How to achieve highest possible global mem bandwidth?

I am using 8800GT with a theorectical global mem bandwidth of 57.6GB/s. However, with 64-bit aligned access pattern, I could only achieve about 42GB/s, about 73% of the theoretical. I’ve seen papers claiming achieving over 80%, and previous post claming 93%. Where I did wrong?

Is this result benched from your app ot bandiwdthTest.exe?

Benched from cudaMemcpy()

My own app achieves almost the same

I remember when trying my hand in beating cudaMemcpy(), I had to call both my kernel and cudaMemcpy many times (1000) with a sizeable transfer size (32MB) before I could get optimal bandwidth.

Although my kernel was half a percent slower than cudaMemcpy(), I got both running much faster than what’s reported in bandwidthTest. I hit >90% efficiency.

I do not know what explains this behavior.

Can you Post your code?

I updated it a bit too.

Thanks!I tried your code.Some questions:

1.Shoudn’t we use 1024 * 1024 * 1024 instead of 1.e9? That just gives you 7% speedup.

2.How effective is the warm-up run? You run 1/5 repetitions, but I think one may be enough. Actually, if repetition is large enough, there is no need for warm-up. However that only stands if the warm-up benefit from TLB.

3.What’s your parameter of the 93% run? And your card parameter?

Hmm, that’s a good catch. However, it seems the “theoretical” numbers are also off. Eg, for GTX260, 2 GHz * 448/8 = 112 billion bytes per second, which is the figure I used instead of 104.3. (Apparently Wikipedia makes the same mistake.) So calculation of efficiency isn’t affected, it’s still 96%.

No, one repetition is not enough. It seems the more the better. The reason why is a big unanswered question.

I gave the exact arguments used.

Thanks for your clarification. Finally understand the difference between “GB” and “GiB”, and wikipedia is surely wrong. Actually 57.6 for 8800GT is in GB/s, not GiB/s, so the utilization is now about 80%. However, I wasn’t able to achieve any higher bandwidth with your code.
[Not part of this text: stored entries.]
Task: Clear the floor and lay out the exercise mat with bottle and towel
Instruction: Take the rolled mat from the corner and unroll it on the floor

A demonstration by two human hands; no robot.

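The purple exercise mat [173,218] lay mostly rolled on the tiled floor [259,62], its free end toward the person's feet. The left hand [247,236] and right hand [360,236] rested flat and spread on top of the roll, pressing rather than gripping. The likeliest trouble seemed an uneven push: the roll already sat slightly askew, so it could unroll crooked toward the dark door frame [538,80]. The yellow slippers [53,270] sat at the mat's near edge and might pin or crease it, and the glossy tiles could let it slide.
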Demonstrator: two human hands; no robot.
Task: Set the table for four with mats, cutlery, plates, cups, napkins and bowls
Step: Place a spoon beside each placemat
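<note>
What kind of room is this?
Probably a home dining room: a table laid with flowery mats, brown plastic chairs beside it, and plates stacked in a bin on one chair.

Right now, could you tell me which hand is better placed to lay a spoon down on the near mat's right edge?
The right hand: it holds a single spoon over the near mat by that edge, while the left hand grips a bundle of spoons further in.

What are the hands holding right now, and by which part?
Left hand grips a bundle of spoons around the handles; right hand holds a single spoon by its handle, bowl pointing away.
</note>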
I used 512 threads per block, copying 128MB 1000 times, cudaMemcpy() achieves 46.3 GB/s, and dubyMemcpy() achieves 44.9GB/s. 8800GT has a mem of 512MB, 256bit.Maybe my parameter is wrong?

no, no, no, NO. GB and GiB do NOT mean different things, they BOTH mean 1073741824 bytes. Do NOT listen to the asswipes who think it’s worth throwing confusion on the whole field of computer science just for the sake of some anal consistency with completely unrelated units of measure. It was my mistake (and wikipedia’s) to use decimals.

You can try running different thread counts, like 256 or 384. But, there’s no fundamental reason my memcpy should be faster. It just was on the two systems I tested. Your datapoint is welcome. What OS/driver are you using?

I’m using Ubuntu 7, driver version 177.82. I had to modify your code a liitle to run(commenting out QueryPerformance***, and using runtime api to time)

Actually, I’ve done all the tricks you did in my own previous code, which includes 64-bit alignment, hand-unrolling(I unrolled more times than you did, and even ignore the remainder part, since it’s not needed for test) and a little warm-up(although only once). They delievered equal utilization on my card. Or, it’s related to my card?